Problem requirements: Give back exactly the lines of the material below that start at the line containing "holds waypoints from" and end at the line containing "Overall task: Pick", and no others.

----

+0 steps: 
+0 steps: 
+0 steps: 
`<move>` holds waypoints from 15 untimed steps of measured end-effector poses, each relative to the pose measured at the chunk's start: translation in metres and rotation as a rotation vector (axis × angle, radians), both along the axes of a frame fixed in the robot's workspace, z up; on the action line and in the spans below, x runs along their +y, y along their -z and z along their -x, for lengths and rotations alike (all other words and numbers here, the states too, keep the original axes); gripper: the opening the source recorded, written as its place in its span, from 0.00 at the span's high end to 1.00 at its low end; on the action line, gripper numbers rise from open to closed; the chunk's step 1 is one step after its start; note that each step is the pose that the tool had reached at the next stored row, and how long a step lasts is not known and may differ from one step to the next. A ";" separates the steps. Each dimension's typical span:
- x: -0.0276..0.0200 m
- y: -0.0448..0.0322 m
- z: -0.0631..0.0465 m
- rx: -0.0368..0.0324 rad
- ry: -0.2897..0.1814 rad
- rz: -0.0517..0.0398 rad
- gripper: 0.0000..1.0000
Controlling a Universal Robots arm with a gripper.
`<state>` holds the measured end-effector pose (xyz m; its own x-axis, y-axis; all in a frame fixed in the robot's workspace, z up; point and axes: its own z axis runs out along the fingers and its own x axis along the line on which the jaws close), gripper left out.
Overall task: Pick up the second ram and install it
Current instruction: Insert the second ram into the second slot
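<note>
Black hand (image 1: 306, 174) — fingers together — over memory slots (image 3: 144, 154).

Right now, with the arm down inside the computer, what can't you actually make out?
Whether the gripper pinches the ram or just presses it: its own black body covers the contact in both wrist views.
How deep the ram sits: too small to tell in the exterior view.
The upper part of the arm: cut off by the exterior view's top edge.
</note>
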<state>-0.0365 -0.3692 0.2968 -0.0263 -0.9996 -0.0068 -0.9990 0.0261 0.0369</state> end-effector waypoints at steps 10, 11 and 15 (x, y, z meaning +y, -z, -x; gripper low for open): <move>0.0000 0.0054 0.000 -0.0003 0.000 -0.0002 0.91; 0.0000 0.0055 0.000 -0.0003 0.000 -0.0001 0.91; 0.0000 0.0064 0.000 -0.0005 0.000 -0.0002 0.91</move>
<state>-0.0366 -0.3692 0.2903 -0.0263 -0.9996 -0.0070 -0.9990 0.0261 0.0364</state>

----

Answer for this exercise:
`<move>` holds waypoints from 15 untimed steps of measured end-effector poses, each relative to the pose measured at the chunk's start: translation in metres and rotation as a rotation vector (axis × angle, radians), both along the axes of a frame fixed in the robot's workspace, z up; on the action line and in the spans below, x runs along their +y, y along their -z and z along their -x, for lengths and rotations alike (all other words and numbers here, the states too, keep the original axes); gripper: the opening the source recorded, written as its place in its span, from 0.00 at the span's high end to 1.00 at its low end; on the action line, gripper numbers rise from open to closed; the chunk's step 1 is one step after its start; note that each step is the pose that the tool had reached at the next stored row, and how long a step lasts is not known and may differ from one step to the next. A ";" separates the steps. Each dimension's typical span:
- x: -0.0276..0.0200 m
- y: -0.0448..0.0322 m
- z: -0.0631..0.0465 m
- rx: -0.0368..0.0324 rad
- ry: -0.2897..0.1814 rad
- rz: -0.0517..0.0398 rad
- gripper: 0.0000..1.0000
Controlling a Universal Robots arm with a gripper.
`<state>` holds the measured end-effector pose (xyz m; its own x-axis, y-axis; all in a frame fixed in the robot's workspace, z up; point and axes: its own z axis runs out along the fingers and its own x axis along the line on which the jaws close), gripper left out.
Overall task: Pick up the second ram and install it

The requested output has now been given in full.